Equally, in various parts of the country, each of these functions—including police patrols—is provided by private individuals and businesses, almost invariably at lower prices and with higher quality standards than government offers, and without the social cost of its snooping into the private details of our lives as it pretends to serve us.

It is time, now—past time—to put it all together, and to abolish this unnecessary, undesirable, archaic, and obsolete institution.

Politically, none of this will be particularly easy, but then real progress never has been. Many vested interests will leap up to support and defend the unnecessary and expensive structure of city government. In this state, for example, you can't simply vote, even unanimously, to disincorporate a municipality. Under state law, it will be declared an "abandoned city", and will be seized and controlled by the state government.
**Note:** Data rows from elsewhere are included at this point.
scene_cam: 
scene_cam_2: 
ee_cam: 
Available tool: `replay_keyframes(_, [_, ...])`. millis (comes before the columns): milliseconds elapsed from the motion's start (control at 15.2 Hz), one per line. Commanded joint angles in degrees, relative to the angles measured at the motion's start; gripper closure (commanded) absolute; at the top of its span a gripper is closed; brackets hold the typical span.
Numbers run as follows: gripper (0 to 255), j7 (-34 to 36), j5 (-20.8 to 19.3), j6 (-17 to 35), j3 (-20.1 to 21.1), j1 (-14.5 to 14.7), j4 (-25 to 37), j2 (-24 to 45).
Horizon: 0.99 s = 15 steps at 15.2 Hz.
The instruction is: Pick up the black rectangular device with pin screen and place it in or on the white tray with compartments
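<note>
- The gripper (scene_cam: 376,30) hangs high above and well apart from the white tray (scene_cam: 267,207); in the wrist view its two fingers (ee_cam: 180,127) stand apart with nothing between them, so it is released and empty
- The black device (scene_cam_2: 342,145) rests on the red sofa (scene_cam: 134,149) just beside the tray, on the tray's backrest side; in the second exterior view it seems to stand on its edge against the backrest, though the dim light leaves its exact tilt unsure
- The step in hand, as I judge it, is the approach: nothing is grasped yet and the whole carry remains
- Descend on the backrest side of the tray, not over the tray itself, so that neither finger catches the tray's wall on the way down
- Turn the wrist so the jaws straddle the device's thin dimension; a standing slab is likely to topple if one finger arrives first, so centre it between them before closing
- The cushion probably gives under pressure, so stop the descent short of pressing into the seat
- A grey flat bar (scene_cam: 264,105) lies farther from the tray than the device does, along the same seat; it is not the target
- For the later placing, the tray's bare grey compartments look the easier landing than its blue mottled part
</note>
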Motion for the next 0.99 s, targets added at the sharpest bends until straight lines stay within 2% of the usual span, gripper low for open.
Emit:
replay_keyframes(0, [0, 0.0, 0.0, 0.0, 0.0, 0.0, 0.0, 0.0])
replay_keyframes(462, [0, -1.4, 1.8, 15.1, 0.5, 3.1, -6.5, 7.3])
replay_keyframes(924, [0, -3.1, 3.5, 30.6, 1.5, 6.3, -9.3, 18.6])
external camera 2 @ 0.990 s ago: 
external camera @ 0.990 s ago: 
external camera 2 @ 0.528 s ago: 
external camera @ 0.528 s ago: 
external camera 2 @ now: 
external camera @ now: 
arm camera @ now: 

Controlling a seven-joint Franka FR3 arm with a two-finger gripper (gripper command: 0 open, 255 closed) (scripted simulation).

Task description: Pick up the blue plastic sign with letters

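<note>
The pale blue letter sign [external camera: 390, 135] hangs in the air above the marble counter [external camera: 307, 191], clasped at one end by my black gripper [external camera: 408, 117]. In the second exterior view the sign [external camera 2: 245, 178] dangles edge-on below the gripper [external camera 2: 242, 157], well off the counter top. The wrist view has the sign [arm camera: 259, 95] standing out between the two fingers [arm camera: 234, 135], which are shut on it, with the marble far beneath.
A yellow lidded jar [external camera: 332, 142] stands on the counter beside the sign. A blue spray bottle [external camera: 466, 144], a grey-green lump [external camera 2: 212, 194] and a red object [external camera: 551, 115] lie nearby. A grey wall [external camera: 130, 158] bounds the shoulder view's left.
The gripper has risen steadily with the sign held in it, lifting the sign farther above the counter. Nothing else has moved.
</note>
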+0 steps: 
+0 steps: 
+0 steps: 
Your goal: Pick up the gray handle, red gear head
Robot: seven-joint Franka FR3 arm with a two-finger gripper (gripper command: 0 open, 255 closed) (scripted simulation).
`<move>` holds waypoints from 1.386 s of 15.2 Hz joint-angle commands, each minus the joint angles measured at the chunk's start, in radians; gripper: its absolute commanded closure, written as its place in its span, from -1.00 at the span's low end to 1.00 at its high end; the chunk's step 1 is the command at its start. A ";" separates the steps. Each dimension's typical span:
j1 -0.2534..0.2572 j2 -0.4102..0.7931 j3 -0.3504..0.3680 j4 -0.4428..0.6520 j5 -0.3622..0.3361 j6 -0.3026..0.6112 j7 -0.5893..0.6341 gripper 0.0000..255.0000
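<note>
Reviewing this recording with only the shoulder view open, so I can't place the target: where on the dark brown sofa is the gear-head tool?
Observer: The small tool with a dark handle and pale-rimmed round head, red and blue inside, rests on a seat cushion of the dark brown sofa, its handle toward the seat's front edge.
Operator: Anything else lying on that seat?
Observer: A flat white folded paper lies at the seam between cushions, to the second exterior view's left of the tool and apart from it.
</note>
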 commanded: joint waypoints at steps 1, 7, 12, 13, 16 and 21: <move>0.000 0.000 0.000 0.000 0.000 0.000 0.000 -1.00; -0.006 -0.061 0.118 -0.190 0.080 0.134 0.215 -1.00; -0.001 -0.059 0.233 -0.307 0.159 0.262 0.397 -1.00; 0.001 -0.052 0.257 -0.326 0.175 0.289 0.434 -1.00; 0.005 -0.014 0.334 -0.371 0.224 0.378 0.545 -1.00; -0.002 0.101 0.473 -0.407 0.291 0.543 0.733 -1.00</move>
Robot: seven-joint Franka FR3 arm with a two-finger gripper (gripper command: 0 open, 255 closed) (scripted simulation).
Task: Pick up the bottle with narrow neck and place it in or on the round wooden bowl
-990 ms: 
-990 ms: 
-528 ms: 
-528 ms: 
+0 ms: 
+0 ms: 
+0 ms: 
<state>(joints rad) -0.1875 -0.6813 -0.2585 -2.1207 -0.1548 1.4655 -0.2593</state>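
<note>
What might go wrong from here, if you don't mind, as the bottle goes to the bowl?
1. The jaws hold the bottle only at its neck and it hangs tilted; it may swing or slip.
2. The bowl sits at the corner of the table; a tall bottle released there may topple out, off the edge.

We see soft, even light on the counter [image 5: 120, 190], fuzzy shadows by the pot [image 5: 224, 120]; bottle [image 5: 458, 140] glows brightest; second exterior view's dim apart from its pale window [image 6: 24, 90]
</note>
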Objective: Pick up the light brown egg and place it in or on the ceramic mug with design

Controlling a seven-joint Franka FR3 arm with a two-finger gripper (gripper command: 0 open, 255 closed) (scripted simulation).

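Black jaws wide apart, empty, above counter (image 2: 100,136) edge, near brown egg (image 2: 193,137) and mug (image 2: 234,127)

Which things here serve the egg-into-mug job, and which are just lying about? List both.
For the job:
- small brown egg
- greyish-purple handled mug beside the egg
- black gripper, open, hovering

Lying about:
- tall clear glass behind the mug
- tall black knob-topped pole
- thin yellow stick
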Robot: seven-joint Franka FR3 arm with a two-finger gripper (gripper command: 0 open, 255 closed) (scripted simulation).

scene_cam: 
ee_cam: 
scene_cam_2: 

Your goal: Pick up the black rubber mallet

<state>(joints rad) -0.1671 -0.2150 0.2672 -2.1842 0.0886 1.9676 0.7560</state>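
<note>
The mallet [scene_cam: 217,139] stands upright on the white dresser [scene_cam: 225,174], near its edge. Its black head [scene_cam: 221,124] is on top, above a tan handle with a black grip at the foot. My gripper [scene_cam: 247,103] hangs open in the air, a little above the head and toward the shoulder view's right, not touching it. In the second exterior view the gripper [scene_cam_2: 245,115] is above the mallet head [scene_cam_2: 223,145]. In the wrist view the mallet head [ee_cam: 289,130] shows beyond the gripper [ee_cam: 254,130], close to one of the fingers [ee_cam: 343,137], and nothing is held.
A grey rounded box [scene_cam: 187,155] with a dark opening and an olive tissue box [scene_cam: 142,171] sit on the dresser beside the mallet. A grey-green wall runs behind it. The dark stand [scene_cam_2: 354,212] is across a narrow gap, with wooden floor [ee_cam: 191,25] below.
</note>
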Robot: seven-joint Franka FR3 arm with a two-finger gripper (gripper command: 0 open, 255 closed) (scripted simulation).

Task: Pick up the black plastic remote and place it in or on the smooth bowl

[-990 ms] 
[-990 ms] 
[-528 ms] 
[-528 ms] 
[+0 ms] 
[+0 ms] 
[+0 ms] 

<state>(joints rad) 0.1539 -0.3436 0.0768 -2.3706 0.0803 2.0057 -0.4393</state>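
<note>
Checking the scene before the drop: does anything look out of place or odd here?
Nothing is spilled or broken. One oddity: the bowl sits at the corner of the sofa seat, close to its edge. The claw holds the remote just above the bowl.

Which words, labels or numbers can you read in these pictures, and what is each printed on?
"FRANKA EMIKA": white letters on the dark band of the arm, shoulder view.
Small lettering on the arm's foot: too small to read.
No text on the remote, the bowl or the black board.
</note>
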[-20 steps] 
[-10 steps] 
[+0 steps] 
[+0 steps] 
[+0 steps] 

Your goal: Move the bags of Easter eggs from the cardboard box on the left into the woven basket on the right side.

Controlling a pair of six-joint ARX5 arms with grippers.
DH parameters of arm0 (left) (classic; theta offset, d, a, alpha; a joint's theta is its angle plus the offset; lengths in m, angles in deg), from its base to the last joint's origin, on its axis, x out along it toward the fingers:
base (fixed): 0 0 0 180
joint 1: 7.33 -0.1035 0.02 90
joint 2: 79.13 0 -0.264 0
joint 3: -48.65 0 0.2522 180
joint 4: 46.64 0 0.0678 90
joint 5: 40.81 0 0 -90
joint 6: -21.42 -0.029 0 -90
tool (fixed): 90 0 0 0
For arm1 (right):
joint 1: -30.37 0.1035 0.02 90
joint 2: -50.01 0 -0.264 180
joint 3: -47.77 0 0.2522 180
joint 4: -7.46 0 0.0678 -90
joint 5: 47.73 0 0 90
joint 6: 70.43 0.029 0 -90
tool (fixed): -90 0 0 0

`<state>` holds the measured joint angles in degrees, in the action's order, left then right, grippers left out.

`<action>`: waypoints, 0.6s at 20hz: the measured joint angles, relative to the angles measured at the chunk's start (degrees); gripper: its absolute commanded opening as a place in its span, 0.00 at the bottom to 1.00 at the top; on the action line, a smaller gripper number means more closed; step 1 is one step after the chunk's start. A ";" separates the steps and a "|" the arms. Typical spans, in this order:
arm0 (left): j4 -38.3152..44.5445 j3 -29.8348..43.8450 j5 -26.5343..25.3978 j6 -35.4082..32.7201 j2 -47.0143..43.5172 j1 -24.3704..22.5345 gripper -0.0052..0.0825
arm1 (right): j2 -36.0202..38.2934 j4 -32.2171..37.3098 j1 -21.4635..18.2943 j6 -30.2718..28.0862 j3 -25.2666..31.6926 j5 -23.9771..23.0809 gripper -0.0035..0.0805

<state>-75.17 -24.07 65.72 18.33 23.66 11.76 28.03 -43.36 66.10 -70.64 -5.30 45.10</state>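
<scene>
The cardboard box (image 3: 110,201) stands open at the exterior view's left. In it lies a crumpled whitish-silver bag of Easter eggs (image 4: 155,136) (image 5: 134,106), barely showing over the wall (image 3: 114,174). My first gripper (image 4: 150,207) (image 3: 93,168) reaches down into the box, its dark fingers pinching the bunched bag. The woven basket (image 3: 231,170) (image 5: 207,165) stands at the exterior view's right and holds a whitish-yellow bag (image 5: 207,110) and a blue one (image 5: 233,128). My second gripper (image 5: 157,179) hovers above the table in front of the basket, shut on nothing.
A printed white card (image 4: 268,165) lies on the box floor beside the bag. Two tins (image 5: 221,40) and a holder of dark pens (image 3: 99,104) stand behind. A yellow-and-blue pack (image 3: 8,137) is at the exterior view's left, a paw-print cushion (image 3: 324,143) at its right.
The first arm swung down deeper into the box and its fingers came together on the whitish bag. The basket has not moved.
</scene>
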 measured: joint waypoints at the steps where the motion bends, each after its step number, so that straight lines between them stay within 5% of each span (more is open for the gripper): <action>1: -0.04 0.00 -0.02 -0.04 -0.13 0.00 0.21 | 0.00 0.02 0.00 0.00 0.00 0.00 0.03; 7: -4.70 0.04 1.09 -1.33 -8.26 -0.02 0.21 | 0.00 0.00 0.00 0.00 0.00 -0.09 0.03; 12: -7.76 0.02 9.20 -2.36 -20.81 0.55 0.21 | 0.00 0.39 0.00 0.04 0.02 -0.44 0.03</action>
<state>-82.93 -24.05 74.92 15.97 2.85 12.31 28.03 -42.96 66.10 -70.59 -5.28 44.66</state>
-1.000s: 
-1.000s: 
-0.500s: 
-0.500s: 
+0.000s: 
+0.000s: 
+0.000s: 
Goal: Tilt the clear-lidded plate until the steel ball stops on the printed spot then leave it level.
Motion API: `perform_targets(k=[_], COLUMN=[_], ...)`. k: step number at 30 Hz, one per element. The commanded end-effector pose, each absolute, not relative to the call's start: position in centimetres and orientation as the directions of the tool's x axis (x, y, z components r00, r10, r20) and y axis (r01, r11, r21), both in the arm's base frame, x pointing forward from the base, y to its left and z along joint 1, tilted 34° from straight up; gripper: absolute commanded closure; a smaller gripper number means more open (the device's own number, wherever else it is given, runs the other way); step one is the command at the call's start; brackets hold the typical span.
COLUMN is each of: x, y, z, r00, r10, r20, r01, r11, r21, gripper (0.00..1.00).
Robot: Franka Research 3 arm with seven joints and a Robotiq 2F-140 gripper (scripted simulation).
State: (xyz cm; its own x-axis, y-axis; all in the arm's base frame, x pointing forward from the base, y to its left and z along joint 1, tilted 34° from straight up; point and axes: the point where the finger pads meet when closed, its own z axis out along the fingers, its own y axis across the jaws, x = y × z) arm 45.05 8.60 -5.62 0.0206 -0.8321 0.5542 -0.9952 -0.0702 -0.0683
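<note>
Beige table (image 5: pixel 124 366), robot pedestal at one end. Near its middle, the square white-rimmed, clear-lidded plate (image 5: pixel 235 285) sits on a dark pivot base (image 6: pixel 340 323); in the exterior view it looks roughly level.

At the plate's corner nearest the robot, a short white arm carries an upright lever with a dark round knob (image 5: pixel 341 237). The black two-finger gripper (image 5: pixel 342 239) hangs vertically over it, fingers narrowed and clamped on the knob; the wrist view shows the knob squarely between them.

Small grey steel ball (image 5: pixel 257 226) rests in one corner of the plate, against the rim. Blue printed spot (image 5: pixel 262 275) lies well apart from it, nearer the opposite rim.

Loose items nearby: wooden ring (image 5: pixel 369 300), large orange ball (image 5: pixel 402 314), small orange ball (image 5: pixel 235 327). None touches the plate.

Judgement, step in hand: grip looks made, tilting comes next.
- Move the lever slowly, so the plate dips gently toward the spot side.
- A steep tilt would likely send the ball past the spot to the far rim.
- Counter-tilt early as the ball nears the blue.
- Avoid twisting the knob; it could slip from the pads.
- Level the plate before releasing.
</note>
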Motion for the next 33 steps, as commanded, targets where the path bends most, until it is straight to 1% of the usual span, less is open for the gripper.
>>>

Tremendous amounts of money are involved, of course, salaries, contracts, and so on. But it isn't just the money. Too many sick individuals in our culture derive what amounts to a sexual thrill from ordering others around. If you threaten their fetish, they will fight back.

It's worth the effort, though, in terms of individual liberty, as well as the retention of wealth stolen to support these obsolescent excrescences. There are something like 30,000 towns and cities in America today. It is not suggested that they be done away with. As cultural artifacts and conveniences, they will continue to exist for centuries to come, many of them ultimately serving as large scale museums.

But the parasitic political structures that have been built on top of these social entities have to be eliminated, once and for all, if only because they serve as incubators and nurseries for the political class, feeding the epidemic power sickness that plagues our country today.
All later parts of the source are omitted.